- **WORK INSTRUCTIONS**: Pictures aside, the data must be reproduced exactly.

- **DATA BELOW**:

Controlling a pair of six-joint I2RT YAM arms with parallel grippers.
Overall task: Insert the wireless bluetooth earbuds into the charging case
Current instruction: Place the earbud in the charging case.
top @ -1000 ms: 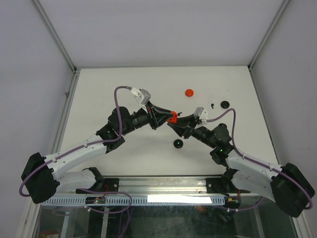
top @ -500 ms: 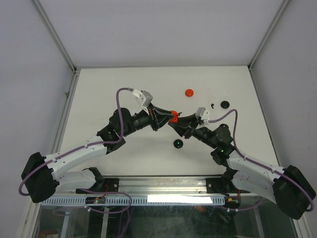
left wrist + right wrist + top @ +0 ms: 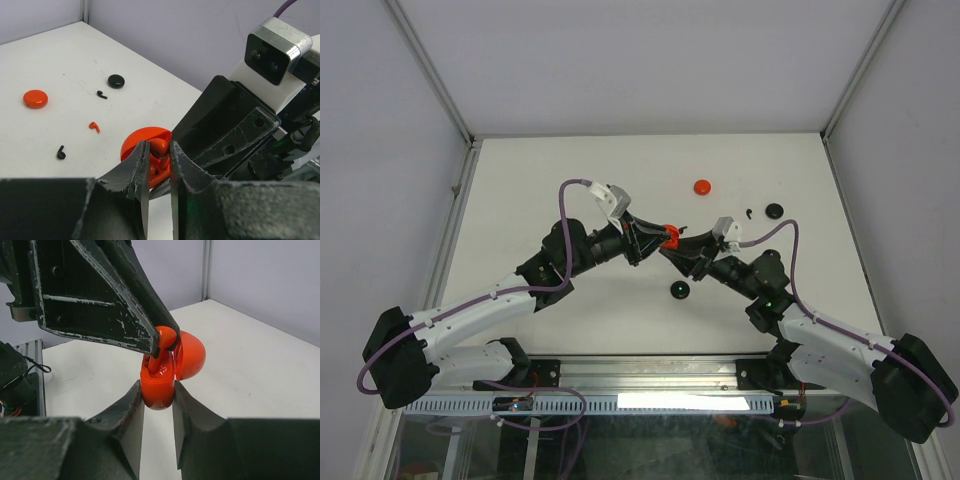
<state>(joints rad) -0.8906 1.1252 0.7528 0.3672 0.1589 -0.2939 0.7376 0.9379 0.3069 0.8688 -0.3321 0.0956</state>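
Our left jaws clamp the red earbud (image 3: 159,146); we should seat it squarely into the red case (image 3: 158,385) clamped between our right jaws.

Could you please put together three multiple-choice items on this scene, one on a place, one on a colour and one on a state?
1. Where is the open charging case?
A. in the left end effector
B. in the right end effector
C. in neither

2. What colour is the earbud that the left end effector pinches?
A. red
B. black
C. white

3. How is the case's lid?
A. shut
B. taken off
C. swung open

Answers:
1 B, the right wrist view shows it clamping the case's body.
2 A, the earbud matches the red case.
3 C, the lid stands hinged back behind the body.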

- **ANSWER TO THIS EXERCISE**:
Controlling a pair of six-joint I2RT YAM arms with parallel grippers.
Overall task: Insert the wireless bluetooth earbuds into the charging case
Current instruction: Place the earbud in the charging case.
top @ -1000 ms: 
top @ -500 ms: 
left wrist + right wrist + top @ +0 ms: 
<state>(joints rad) -0.8906 1.1252 0.7528 0.3672 0.1589 -0.2939 0.7376 0.9379 0.3069 0.8688 -0.3321 0.0956</state>
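Our left jaws clamp the red earbud (image 3: 159,146); we should seat it squarely into the red case (image 3: 158,385) clamped between our right jaws.

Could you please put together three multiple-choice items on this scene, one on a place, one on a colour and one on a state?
1. Where is the open charging case?
A. in the left end effector
B. in the right end effector
C. in neither

2. What colour is the earbud that the left end effector pinches?
A. red
B. black
C. white

3. How is the case's lid?
A. shut
B. taken off
C. swung open

Answers:
1 B, the right wrist view shows it clamping the case's body.
2 A, the earbud matches the red case.
3 C, the lid stands hinged back behind the body.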

Nothing further remains in the output.